Cancer Growth and Chemotherapy Treatment
Historically, it was believed that cancer cells grew in an exponential manner over the entire period of a tumor’s growth. In exponential growth, the doubling time of a population is constant. This belief affected the way that chemotherapy was delivered, since chemotherapy works by attacking rapidly dividing cells. If a tumor’s growth rate were constant, there would be no difference in how many cells were killed during any chemotherapy treatment, regardless of the size of the tumor. This is the “log-kill” model of tumor growth.
However, in the mid-twentieth century, it was experimentally discovered that many tumors exhibited a different kind of population growth: “Gompertzian growth,” named for Benjamin Gompertz. When populations grow in a Gompertzian fashion, they grow very rapidly at first—when the population is small. As the population size increases, the growth rate of the population slows. Thus, many tumors would have a smaller doubling time when smaller, and a larger doubling time when larger. Because chemotherapy attacks the most rapidly dividing cells, smaller tumors would be more susceptible to chemotherapy treatments. Thus, if a tumor has been reduced in size by one chemotherapy treatment, it would be better to give a second chemotherapy treatment as soon as possible without costing the patient in terms of healthy cell function. This Norton–Simon hypothesis, named for Larry Norton and Richard Simon, has led to a change in the frequency of standard chemotherapy regimens—the time between treatments was decreased in order to take advantage of the more rapid growth rate in the smaller tumor that had resulted from the previous treatment. This change in treatment timing has increased the survival time of patients undergoing chemotherapy treatments.
Looking Ahead
Although the Norton–Simon hypothesis is a prominent example of how mathematics has helped improve cancer chemotherapy treatments, there are ongoing studies by mathematicians to further improve treatment of cancer. Using a field of mathematics known as optimal control, some mathematicians study how to make chemotherapy treatments as ideal as possible. Although practitioners can make (and have made) use of the Norton–Simon hypothesis, the increase of chemotherapy treatments for a patient, while better, is not necessarily best. Using optimal control theory on mathematical models of cancer and cancer treatment, researchers can investigate the best timing and dosing strategies for chemotherapy based on the variables mentioned above. This work may even lead to determining cancer treatment plans based on a particular individual or a particular kind of cancer in the future.
Bibliography
Dildine, James. “Cancer and Mathematics.” http://mste.illinois.edu/dildine/cancer/cancer.html.

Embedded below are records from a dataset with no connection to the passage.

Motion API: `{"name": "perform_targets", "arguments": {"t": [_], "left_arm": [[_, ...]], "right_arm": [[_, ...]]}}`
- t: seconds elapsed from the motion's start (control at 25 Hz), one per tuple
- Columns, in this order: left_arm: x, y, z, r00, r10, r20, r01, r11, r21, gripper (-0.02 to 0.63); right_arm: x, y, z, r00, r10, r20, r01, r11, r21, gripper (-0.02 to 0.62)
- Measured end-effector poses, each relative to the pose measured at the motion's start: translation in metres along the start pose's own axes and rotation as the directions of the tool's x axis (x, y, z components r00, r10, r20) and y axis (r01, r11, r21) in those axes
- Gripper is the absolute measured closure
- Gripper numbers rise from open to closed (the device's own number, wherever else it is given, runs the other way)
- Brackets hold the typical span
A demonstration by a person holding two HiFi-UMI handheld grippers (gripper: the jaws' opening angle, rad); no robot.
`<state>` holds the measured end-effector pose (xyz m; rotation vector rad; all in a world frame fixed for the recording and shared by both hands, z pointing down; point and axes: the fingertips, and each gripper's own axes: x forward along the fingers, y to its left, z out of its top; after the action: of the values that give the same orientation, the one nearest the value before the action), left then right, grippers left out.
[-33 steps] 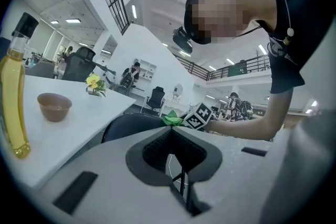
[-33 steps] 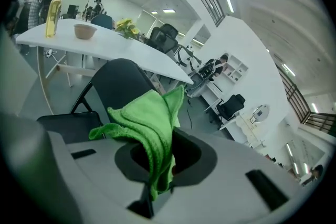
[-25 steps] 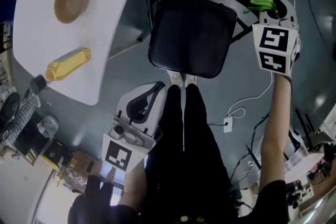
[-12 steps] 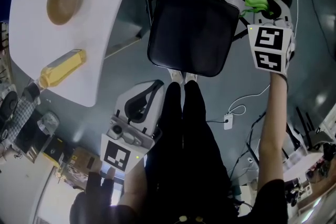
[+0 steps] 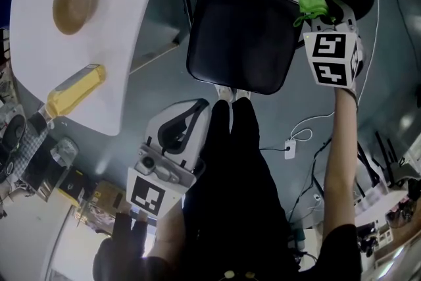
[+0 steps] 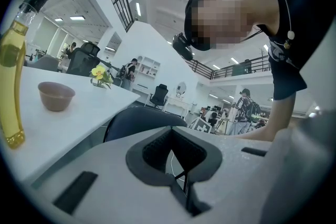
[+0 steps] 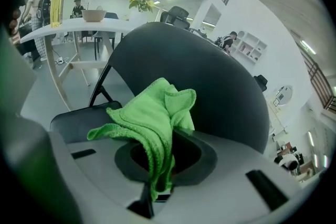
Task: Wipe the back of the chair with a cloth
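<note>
While fingers of right gripper [image 7: 156, 195] pinch cloth [image 7: 152, 118] | left gripper [image 6: 181, 192] fingers clenched, empty.

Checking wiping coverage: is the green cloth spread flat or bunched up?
Bunched. The green cloth sits in crumpled, overlapping folds, pinched at one end between the shut jaws of the right claw, not spread flat.

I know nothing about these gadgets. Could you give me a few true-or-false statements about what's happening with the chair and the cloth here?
1. The right gripper is clamped on a green cloth. True.
2. The left gripper holds a cloth too. False: its jaws are together with nothing between them.
3. A bowl and a bottle of yellow liquid are on the white table. True.
4. The chair is bright red. False: it is dark, close to black.
</note>
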<state>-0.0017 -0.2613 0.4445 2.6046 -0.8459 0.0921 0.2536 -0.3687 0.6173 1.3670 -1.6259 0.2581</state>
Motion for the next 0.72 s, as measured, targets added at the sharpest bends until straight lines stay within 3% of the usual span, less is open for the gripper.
{"name": "perform_targets", "arguments": {"t": [0.72], "left_arm": [[-0.012,0.015,-0.016,1.0,0.009,-0.022,-0.009,1.0,-0.004,0.601]], "right_arm": [[0.039,0.048,-0.035,0.991,0.101,-0.083,-0.099,0.995,0.031,0.551]]}}
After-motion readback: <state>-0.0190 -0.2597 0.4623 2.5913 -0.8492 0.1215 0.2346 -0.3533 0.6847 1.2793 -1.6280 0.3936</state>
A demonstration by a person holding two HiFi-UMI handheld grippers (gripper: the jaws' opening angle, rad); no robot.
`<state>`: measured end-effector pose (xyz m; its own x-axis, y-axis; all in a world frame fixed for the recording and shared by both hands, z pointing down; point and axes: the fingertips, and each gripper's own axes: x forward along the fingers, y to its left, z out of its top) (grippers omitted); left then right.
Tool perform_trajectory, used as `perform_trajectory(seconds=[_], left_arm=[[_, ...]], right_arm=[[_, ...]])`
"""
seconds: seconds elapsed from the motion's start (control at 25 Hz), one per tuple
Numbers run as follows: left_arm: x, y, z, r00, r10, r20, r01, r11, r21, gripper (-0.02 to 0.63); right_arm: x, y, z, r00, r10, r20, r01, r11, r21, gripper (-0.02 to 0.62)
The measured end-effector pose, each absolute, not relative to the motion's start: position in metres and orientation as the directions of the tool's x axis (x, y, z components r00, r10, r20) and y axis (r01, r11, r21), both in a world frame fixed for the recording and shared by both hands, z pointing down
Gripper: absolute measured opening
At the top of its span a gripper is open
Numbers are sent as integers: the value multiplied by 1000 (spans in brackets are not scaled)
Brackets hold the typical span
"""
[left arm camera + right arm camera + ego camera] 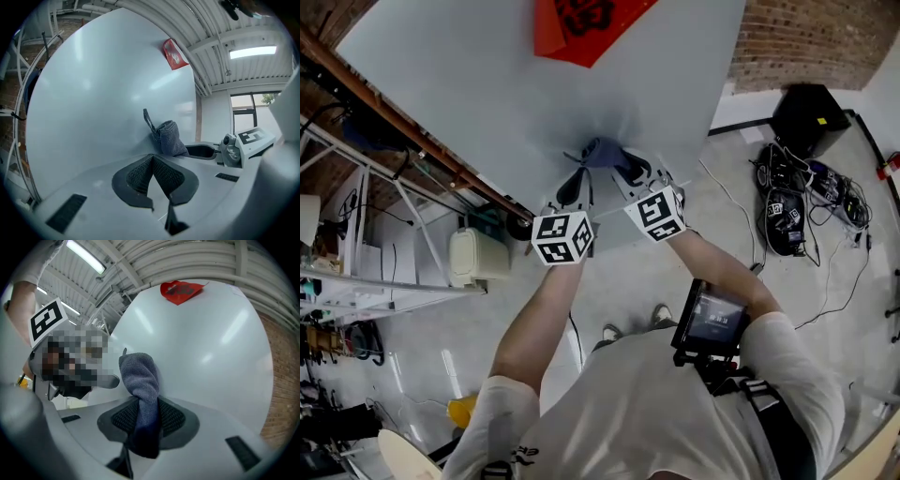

Laird, Anna. “Dynamics of Tumour Growth: Comparison of Growth Rates and Extrapolation of Growth Curve to One Cell.” British Journal of Cancer 19, no. 2 (1965).
Martin, R., and K. Teo. Optimal Control of Drug Administration in Cancer Chemotherapy. Singapore: World Scientific Publishing, 1966.
National Cancer Institute (NCI). NCI Cancer Bulletin 3, no. 18 (2006).
Schmidt, Charles. “The Gompertzian View: Norton Honored for Role in Establishing Cancer Treatment Approach.” Journal of the National Cancer Institute 96, no. 20 (2004).
Piccart-Gebhart, Martine. “Mathematics and Oncology: A Match for Life?” Journal of Clinical Oncology 21, no. 8 (2003).